Almost every function of such archaic organizations, from fundraising to the coordination of important events, can be achieved now using the organizing power of the Internet, without setting up any formal organization in the first place. The fact that the Internet can be used to organize makes it unnecessary to have any “organization” (noun) in the conventional sense to organize (verb). Even the validity of “authority” or “fame” has been weakened by the Internet and seems rather primitive now, as anyone can spring from the collective voice to rally his peers at least for a brief instance, before retreating back into obscurity.

This modern potential for organization without organization is much like the accompanying emergence of new currencies without banks (bitcoin being the best example). As more and more mundane aspects of organization are taken over by machines, it is not only the low-ranking worker who finds himself without a purpose but the oligarch and the parasite also finds himself without a purpose. Those who prided themselves on their ability to manage a business or government from some headquarters may simply not be needed anymore to achieve effective governance.
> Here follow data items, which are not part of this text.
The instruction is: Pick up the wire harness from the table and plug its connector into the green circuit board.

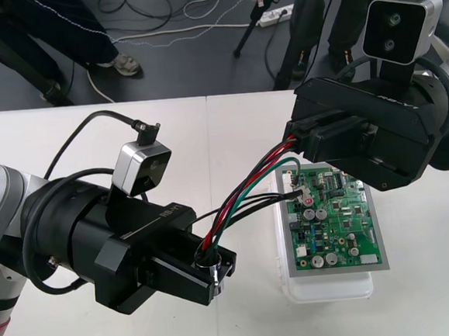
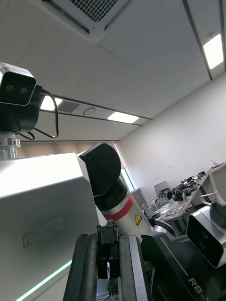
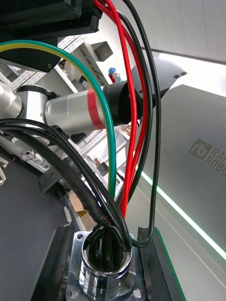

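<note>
Left wrist view: my left fingers [image 3: 54, 268] are closed on the socket [image 3: 106, 270], one on each side of its flange, with the metal barrel between them. The wires [image 3: 137, 141] rise out of the barrel: red, green and several black. They fan away toward my right arm [image 3: 89, 113]. One black wire makes a loose loop just beside the socket before climbing.

Right wrist view: my right fingers [image 2: 84, 275] stand close together and pinch the plug [image 2: 107, 242], which sticks up between their tips.

Front view: the harness [image 1: 238, 198] hangs in the air between both arms, clear of the counter [image 1: 244, 322]. The socket end sits at the left, near the middle of the counter. The plug end sits at the right, over the far left corner of the board [image 1: 333, 218]. Red, green and black wires run in a slack arc from one end to the other. One black wire dips toward the board's left edge; cannot tell if it touches. The plug is hidden under my right arm in this view, so cannot tell whether it meets the board. The board lies flat on its white base [image 1: 327, 288], right of centre on the counter.
</note>
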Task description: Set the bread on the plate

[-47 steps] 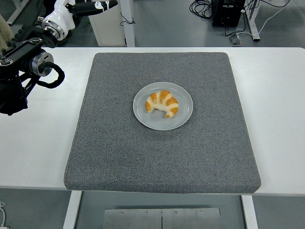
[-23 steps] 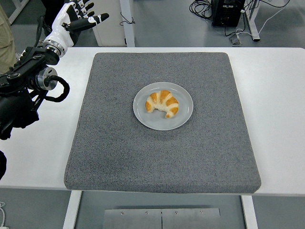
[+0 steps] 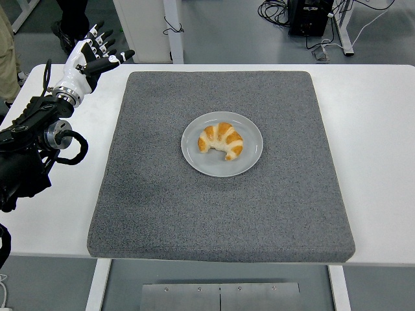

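Note:
A golden croissant-shaped bread (image 3: 221, 140) lies on a round pale grey plate (image 3: 249, 161) at the middle of a dark grey mat (image 3: 162, 201). My left hand (image 3: 93, 56) hovers over the table's far left corner, well away from the plate. Its white fingers (image 3: 114, 56) are spread and hold nothing. The black left arm (image 3: 29, 146) runs down along the left edge. No right arm shows in the head view.
The mat covers most of the white table (image 3: 376, 149). Beyond the far edge are a white cabinet (image 3: 139, 29), cables and a black box (image 3: 310, 16) on the floor. A person's legs (image 3: 72, 16) stand at the top left.
My left arm has drawn back and down toward the left edge, and the hand has dropped from the top of the picture to the table's far left corner. Bread and plate are unmoved.

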Available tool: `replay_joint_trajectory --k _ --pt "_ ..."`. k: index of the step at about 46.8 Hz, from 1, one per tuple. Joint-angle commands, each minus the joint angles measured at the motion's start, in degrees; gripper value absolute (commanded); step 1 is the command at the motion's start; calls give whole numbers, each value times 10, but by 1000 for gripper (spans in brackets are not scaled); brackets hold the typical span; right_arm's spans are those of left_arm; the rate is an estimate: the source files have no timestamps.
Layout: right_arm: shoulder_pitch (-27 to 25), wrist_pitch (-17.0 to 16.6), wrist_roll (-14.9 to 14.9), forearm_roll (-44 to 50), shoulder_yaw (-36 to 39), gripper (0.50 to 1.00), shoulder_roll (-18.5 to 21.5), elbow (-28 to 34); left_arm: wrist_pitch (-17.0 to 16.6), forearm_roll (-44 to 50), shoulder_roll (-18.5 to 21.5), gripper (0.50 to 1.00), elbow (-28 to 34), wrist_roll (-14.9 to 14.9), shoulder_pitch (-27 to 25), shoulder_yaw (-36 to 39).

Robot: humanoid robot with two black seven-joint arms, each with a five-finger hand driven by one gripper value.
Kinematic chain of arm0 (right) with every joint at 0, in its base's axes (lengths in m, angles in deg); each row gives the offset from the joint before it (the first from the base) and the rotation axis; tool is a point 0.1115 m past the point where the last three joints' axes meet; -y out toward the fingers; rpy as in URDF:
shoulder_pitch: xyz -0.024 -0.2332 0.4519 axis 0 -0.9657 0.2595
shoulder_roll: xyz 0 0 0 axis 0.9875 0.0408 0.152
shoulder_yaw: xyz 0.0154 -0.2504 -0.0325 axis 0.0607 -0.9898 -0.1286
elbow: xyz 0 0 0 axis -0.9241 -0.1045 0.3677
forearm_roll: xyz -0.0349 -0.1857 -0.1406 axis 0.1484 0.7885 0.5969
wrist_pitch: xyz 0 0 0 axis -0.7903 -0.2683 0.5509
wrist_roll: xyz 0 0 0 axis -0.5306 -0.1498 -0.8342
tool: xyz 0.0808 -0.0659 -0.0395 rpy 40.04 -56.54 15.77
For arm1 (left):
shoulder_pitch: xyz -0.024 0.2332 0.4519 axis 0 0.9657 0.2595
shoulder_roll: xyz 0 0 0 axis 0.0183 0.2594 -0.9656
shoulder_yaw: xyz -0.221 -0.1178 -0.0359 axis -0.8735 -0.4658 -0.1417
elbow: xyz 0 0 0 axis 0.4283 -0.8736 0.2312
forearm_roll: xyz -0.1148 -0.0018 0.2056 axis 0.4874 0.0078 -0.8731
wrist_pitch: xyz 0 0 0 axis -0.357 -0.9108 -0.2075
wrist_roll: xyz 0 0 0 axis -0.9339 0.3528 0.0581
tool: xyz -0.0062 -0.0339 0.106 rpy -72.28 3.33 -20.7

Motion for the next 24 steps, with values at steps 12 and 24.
replay_joint_trajectory --k 12,24 --pt "-3 0 0 0 1 1000 0 -4 1 2 -12 971 -4 1 23 -1" --pt "-8 1 0 0 4 1000 0 -2 0 21 -23 971 -9 5 34 0"
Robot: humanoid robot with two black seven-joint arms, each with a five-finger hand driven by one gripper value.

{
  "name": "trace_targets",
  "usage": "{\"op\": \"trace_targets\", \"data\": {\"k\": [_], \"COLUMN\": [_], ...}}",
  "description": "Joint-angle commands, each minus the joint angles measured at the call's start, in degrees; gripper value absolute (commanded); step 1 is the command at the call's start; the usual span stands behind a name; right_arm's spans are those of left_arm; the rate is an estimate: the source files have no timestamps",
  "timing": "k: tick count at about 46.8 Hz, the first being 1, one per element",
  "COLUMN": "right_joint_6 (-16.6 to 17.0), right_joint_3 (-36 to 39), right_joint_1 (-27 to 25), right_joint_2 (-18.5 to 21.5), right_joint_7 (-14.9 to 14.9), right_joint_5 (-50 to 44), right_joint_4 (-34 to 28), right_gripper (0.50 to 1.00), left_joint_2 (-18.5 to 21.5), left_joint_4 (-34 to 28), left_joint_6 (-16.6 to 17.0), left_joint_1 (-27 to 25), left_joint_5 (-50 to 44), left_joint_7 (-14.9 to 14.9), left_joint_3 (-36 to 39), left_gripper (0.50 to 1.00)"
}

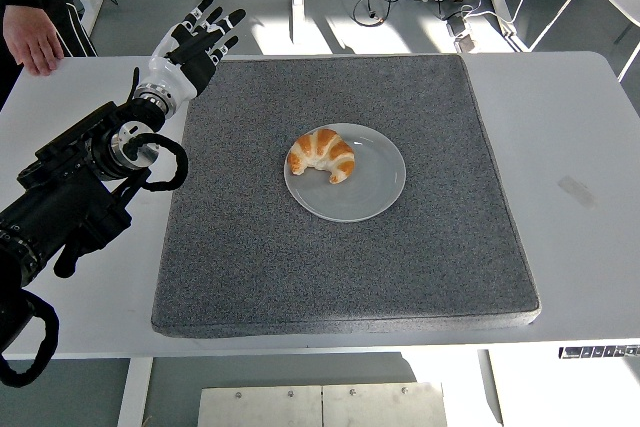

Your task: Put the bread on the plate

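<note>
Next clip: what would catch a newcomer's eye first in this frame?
The golden croissant stands out, lying on the left part of the pale round plate in the middle of the dark grey mat. Next comes the robot's left hand, fingers spread and empty, over the mat's far left corner. A person's hand rests at the table's far left edge.
</note>
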Motion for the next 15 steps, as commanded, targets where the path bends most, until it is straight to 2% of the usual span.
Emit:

The world has barely begun to adjust to the arrival of the Internet as political and economic force, and the changes that will be made possible now will cause unbearable agony and catastrophe to the institutions and halls of power that once bragged about creating these technologies in the first place. Pandora’s Box has been opened, it cannot be closed. It isn’t that I am an anarchist or have anything personal against archaic forms of organization or hierarchy, but that I simply see humanity gradually learning and equipping itself to get by just fine without such bodies existing at all.